Direct Digital Synthesizers (DDS) are a key tool in digital communication systems as they provide a way to generate a complex sinusoid in the digital domain. They are kind of like my swiss army knife as a software defined radio (SDR) designer, so I've found it worth while to explore the different ways to implement them.
So far, I've done a few write-ups on implementing the Xilinx DDS Compiler IP block in programmable logic both in the block design and just direct instantiation in custom HDL code. I also did a write up of how to control a DDS compiler in the block design from a bare-metal C application running on the ARM-core of a Zynq, where I highlighted some of the key differences in controlling the DDS compiler from the PL versus the application space in C. Namely this came down to an issue of how tightly one can control the timing of the phase value input of the DDS compiler.
In this project, I’ll be walking through how to control a DDS compiler from an accelerated application running in Linux on the FPGA. Technically, this is would be the acceleration of a DDS compiler since I’m offloading its functionality to the PL and streaming back and forth to it via mapped memory space with the accelerated kernel.
If you’ve read my previous write-up, you’re probably wondering how this is any different from the bare-metal C application that wrote phase input data to memory (DDR) via an AXI DMA controller, to which the TL;DR is that the accelerated kernel essentially bypasses some of the latency introduced by the AXI DMA controller by directly writing/reading to/from its ports mapped to those memory locations. Acceleration like this is a more integrated approach that offers better throughput to meet higher data bandwidth requirements.
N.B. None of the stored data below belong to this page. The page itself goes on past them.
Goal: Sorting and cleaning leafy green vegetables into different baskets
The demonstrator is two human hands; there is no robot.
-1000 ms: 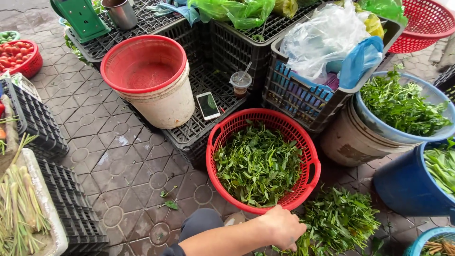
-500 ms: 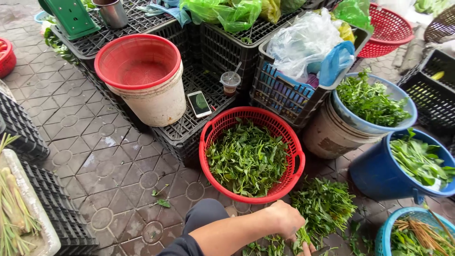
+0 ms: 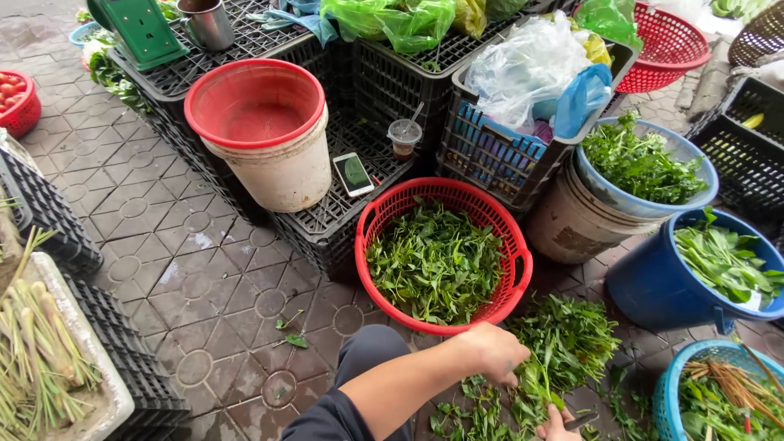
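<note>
Greens (image 3: 563, 351) lie heaped on the wet tiled floor (image 3: 204, 278) just below the red basket (image 3: 523, 269), close enough that picked leaves can drop straight in. The left hand (image 3: 490, 353) is clenched on a bunch of stems at the heap's edge, holding it up so the right hand (image 3: 559, 425), only partly in view at the bottom, can work on it; whether that hand grips anything I cannot tell.
</note>
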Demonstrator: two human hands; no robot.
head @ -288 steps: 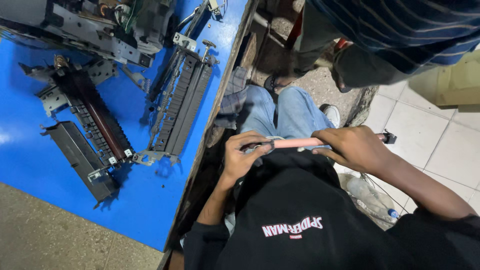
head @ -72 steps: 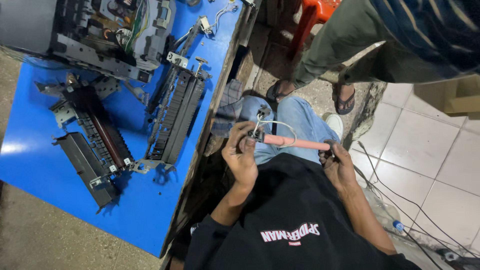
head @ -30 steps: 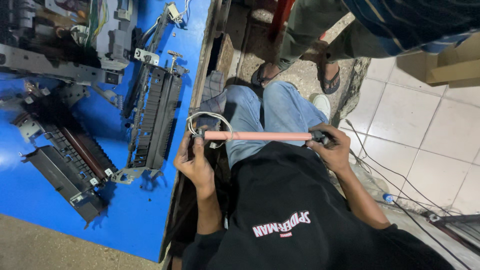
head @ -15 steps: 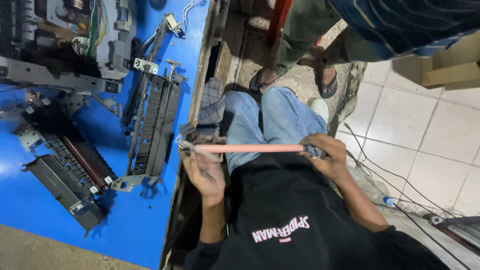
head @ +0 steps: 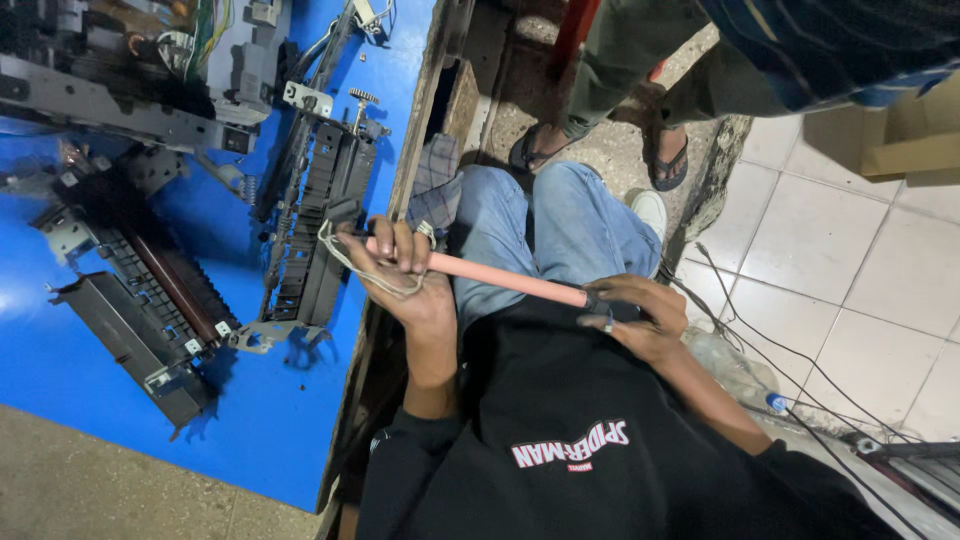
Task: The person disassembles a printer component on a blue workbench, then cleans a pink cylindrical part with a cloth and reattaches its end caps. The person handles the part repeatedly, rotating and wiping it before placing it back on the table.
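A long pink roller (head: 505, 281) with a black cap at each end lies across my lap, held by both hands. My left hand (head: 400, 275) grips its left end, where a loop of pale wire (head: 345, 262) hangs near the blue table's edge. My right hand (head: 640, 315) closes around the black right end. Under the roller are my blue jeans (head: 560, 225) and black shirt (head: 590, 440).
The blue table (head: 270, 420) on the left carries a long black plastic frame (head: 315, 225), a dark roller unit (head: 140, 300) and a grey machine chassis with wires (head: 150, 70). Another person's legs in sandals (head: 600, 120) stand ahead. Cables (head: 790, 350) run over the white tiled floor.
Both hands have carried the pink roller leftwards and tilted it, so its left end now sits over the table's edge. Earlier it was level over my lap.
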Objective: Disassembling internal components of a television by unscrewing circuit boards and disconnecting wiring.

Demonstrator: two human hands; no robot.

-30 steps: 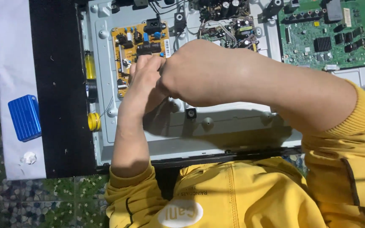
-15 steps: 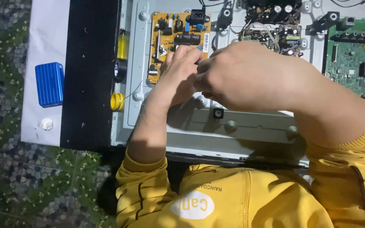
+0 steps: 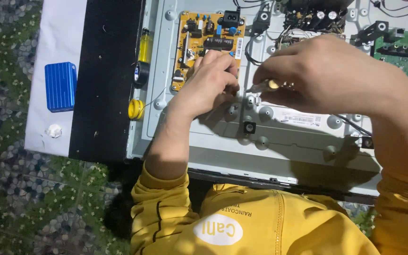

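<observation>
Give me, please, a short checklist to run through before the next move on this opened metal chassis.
1. Left hand steadying beside the yellow-orange circuit board: ok, it rests at the board's lower edge.
2. Right hand gripping the pale slender tool: ok, pinched in the fingers.
3. Tool tip seated on its target: cannot tell, the hands hide it.
4. Grey metal chassis lying flat: ok.
5. Black wire away from the tool: cannot tell, it runs close by.
6. Small yellow spool and blue ribbed case away from the hands: ok.
</observation>
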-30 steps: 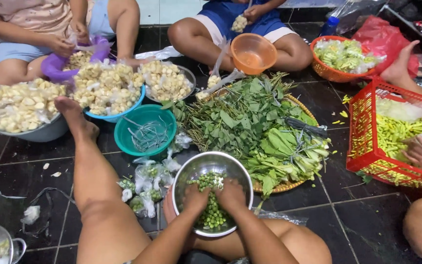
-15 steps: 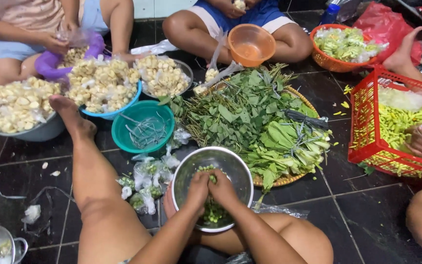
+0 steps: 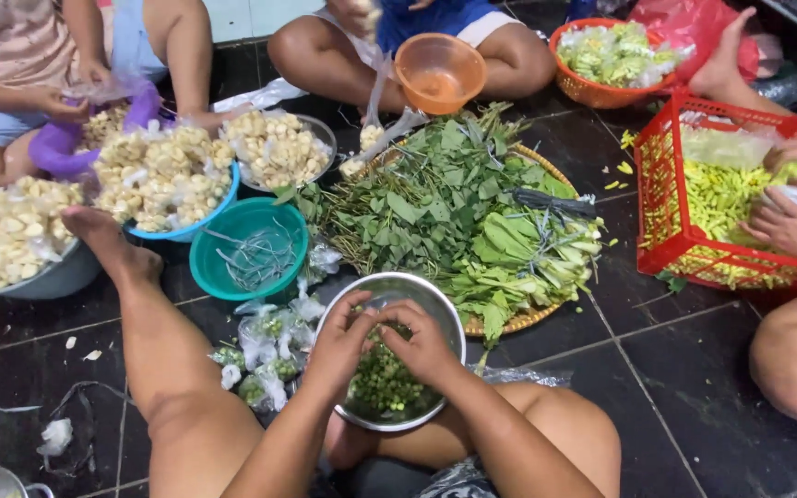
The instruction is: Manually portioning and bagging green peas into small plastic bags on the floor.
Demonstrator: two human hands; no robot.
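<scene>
A steel bowl point(image 3: 375, 293) holds a heap of small round green buds point(image 3: 382, 385); it sits on the dark tiled floor point(image 3: 675, 369) between the person's thighs, close to the near edge of the floor in view. Both hands are inside the bowl, side by side and nearly touching. The left hand point(image 3: 341, 343) curls down with its fingertips pinching into the buds; the right hand point(image 3: 423, 346) bends the same way, fingers gathered over the heap. Exactly what each pinch holds I cannot tell — the fingers hide it.

Just left of the bowl lie small clear plastic bags point(image 3: 265, 355) with green buds in them, beside the person's outstretched left leg point(image 3: 145, 332). Beyond the bags stands a teal basin point(image 3: 205, 263) with thin stalks inside. Right of that, touching the steel bowl's far rim, a flat woven tray point(image 3: 518, 321) carries a pile of green leaves and stems point(image 3: 445, 198).

Farther out — toward the far edge — are bowls of pale flowers point(image 3: 163, 175), an orange plastic bowl point(image 3: 440, 74) held above the floor, and an orange basket point(image 3: 601, 92). At the right edge a red crate point(image 3: 666, 198) holds yellow-green buds, with another person's hands point(image 3: 795, 226) at it.
</scene>
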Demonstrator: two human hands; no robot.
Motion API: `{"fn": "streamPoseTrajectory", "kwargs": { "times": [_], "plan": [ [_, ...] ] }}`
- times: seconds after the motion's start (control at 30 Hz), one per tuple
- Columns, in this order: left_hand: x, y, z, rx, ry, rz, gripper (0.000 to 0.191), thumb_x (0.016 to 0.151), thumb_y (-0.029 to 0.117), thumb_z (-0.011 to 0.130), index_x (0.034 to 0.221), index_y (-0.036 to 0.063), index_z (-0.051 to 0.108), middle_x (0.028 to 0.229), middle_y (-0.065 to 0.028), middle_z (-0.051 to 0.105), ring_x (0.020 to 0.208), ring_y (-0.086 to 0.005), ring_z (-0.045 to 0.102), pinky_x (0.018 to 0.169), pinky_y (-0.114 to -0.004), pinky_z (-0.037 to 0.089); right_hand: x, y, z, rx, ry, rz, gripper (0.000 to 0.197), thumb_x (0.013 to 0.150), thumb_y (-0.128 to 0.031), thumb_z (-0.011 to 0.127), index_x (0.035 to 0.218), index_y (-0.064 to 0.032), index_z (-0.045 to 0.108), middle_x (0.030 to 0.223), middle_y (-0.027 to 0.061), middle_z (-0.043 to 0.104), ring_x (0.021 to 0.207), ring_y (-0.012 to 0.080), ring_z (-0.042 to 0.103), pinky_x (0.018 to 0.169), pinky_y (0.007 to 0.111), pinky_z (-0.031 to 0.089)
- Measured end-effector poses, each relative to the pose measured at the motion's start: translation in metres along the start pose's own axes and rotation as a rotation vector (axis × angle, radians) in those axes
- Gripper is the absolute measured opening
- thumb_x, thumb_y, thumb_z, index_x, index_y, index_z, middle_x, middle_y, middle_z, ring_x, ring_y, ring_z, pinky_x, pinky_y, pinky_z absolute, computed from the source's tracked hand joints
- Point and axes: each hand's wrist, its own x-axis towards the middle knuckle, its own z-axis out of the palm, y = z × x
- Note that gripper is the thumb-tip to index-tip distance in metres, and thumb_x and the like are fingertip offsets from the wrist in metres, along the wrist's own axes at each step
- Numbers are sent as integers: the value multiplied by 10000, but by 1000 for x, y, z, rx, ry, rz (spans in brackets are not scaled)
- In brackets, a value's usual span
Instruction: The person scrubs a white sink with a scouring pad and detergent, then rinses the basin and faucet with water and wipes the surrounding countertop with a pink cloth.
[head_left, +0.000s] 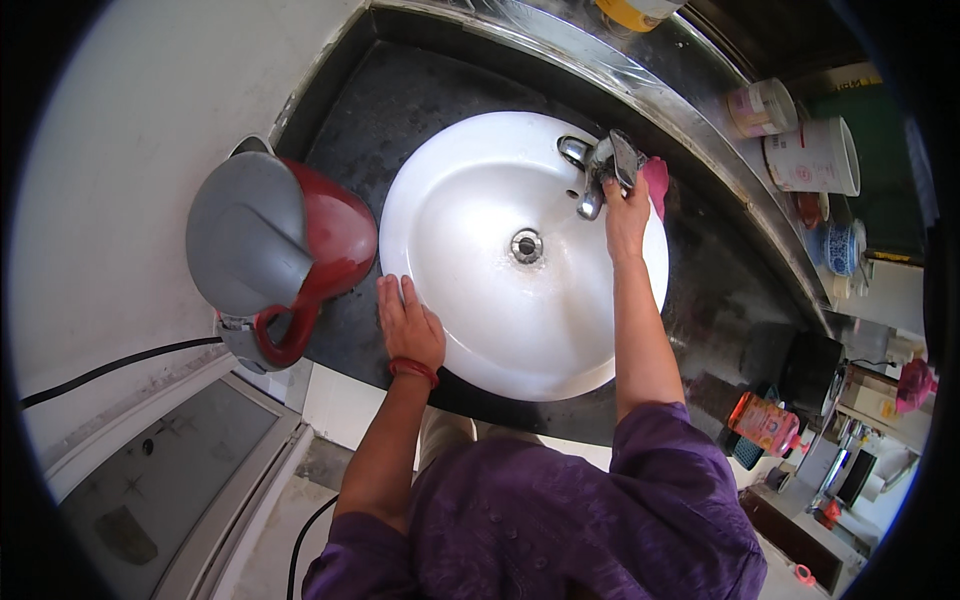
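Observation:
A white oval washbasin (480, 337) sits in a black countertop (435, 82), its metal drain (526, 246) visible at the middle. My right hand (628, 217) is at the chrome faucet (592, 196) on the basin's upper right rim; its fingertips touch the faucet body just below the lever, and part of the grip is hidden. My left hand (411, 319) rests flat on the basin's left rim and the counter beside it, fingers extended, holding nothing. A red bracelet circles that wrist. Behind the faucet lies a pink cloth (657, 184).
A red and grey electric kettle (337, 225) stands left of the basin. Plastic tubs (810, 157) line the ledge at the upper right. An orange pump bottle (763, 424) is at the right, near a black container (810, 371). A black cable (120, 369) runs along the left wall.

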Motion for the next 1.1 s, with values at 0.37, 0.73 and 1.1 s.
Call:
{"fn": "streamPoseTrajectory", "kwargs": {
  "times": [0.37,0.73,1.1],
  "plan": [
    [1,-3,1,-3,15,10,520,837,53,460,1338,-26,346,1369,-263,325,1303,-430,294,1059,-498,274,22,-7,42,-41,272,-37,560,619,-257,850,1022,-12,547,1000,145,567,962,288,540,890,369,403],
    [0,-2,1,2,-9,11,530,841,53,465,1348,-31,339,1388,-256,302,1319,-416,275,1070,-486,267,28,-7,23,-10,198,-168,329,707,-258,797,898,-30,656,855,109,683,801,210,648,755,320,480],
    [2,0,0,1,5,20,533,831,43,473,1342,-24,337,1371,-262,319,1314,-423,280,1066,-494,269,31,4,-15,-170,-44,-30,173,836,-58,615,990,9,657,934,29,666,879,104,582,801,239,430]
  ]
}}
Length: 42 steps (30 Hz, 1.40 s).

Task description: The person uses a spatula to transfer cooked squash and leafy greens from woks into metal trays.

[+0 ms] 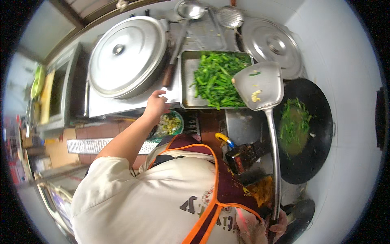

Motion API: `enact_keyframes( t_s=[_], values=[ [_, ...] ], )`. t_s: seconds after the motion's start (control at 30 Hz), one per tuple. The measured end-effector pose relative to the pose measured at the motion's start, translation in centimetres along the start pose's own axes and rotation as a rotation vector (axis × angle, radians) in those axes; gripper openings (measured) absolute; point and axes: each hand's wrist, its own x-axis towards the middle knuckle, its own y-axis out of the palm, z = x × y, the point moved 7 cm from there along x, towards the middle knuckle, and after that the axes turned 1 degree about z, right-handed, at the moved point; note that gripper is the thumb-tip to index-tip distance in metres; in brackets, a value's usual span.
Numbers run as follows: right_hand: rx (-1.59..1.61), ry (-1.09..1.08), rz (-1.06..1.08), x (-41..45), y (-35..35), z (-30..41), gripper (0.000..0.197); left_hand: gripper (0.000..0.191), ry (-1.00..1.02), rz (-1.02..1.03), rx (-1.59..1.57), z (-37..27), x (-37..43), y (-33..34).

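Observation:
My right hand (278, 224) is closed around the handle of a long steel wok spatula (259, 87). The spatula's broad blade is raised, overlapping the right edge of a rectangular metal tray (189, 82), with bits of food stuck to it. Chopped, bright green leafy vegetables (218, 77) are heaped in the tray. To the right, a dark wok (320, 131) holds some greens in a pale liquid (294, 128). My left hand (157, 105) is stretched out near the counter's front edge, left of the tray. Nothing shows in it, and its fingers are loosely apart.
A large lidded pot (128, 58) stands left of a ladle (173, 61). Behind the tray lie a perforated skimmer (230, 16) and a round metal lid (271, 45). Below the counter, a green-rimmed container (182, 122) holds food scraps. Another dark wok (303, 216) is at lower right.

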Motion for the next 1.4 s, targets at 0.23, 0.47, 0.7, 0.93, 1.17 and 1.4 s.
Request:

DDS Compiler in Vivado Block DesignI personally use the following configuration of the DDS compiler the most where I’m streaming in a 32-bit phase increment value (not using the phase offset option for the moment, but it’s easy to add) and outputting just a 16-bit cosine waveform (no phase output for the moment either, but adding it would also be fairly straightforward when needed as well).
Since the phase input and data output ports of the DDS compiler are going to be mapped to the same memory locations as the kernel ports for the kernel to be able to access them, they will be left unconnected in the block design of Vivado. Only the clock port is connected in the block design (the same clock that is designated at the default clock in the Platform Setup tab.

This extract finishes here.